*What is needed*:
Repeat exactly what appears from the opening line of the listing to the line with "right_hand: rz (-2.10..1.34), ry", inclusive.

• • • •

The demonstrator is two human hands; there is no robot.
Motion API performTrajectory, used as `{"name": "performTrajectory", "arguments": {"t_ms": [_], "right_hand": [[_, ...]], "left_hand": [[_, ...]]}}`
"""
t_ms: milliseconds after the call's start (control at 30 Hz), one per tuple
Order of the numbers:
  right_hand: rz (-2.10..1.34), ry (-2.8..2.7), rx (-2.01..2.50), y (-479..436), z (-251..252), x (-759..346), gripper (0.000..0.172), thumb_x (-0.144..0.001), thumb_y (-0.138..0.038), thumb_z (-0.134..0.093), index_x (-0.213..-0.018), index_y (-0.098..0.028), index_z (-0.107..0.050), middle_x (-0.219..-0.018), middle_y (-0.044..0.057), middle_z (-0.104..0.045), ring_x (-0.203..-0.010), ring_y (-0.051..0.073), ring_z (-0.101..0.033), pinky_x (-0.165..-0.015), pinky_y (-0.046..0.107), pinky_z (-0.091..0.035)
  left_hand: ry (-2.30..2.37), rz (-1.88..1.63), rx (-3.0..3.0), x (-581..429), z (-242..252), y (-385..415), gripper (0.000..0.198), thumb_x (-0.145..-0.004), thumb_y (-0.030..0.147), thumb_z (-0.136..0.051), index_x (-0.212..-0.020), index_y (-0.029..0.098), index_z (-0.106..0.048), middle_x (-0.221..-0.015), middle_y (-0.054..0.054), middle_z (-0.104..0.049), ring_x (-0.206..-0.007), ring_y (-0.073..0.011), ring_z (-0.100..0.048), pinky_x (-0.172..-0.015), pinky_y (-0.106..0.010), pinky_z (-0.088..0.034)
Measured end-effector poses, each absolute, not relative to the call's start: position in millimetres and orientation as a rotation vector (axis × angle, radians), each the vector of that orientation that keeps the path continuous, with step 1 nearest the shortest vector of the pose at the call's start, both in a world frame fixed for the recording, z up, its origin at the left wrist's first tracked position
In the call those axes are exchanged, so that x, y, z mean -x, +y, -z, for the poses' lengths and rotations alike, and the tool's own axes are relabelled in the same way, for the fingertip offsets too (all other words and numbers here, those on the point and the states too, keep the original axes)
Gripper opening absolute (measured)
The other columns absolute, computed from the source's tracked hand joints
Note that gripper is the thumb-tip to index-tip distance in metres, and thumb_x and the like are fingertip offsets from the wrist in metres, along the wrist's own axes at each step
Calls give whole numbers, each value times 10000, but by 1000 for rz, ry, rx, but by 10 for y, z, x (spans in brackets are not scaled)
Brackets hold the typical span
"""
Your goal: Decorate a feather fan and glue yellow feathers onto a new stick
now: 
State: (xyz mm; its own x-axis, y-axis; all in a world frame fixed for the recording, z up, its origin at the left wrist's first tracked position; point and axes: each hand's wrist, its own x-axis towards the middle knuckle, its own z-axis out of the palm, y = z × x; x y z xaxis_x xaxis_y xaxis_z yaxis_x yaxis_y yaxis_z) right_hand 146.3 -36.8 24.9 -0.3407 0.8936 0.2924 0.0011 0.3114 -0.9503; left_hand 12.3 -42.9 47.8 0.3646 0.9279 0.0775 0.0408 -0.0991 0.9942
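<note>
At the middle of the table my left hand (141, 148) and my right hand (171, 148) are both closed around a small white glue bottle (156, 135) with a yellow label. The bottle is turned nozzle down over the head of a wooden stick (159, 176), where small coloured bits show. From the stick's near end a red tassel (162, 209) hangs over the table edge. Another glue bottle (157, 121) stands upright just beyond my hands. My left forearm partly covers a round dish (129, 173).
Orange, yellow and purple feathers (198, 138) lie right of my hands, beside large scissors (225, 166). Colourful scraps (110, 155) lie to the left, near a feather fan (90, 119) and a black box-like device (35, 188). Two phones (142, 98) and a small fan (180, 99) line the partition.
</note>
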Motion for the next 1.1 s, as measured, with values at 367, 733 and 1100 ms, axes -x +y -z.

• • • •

*Solution to this exercise*:
The demonstrator is two human hands; there is no robot.
Motion API performTrajectory, used as `{"name": "performTrajectory", "arguments": {"t_ms": [_], "right_hand": [[_, ...]], "left_hand": [[_, ...]]}}`
"""
t_ms: milliseconds after the call's start (control at 30 Hz), one per tuple
Order of the numbers:
  right_hand: rz (-2.10..1.34), ry (-2.8..2.7), rx (-2.01..2.50), y (-479..436), z (-251..252), x (-759..346), gripper (0.000..0.172), thumb_x (-0.144..0.001), thumb_y (-0.138..0.038), thumb_z (-0.134..0.093), index_x (-0.213..-0.018), index_y (-0.098..0.028), index_z (-0.107..0.050), middle_x (-0.219..-0.018), middle_y (-0.044..0.057), middle_z (-0.104..0.045), ring_x (-0.203..-0.010), ring_y (-0.051..0.073), ring_z (-0.101..0.033), pinky_x (-0.165..-0.015), pinky_y (-0.046..0.107), pinky_z (-0.091..0.035)

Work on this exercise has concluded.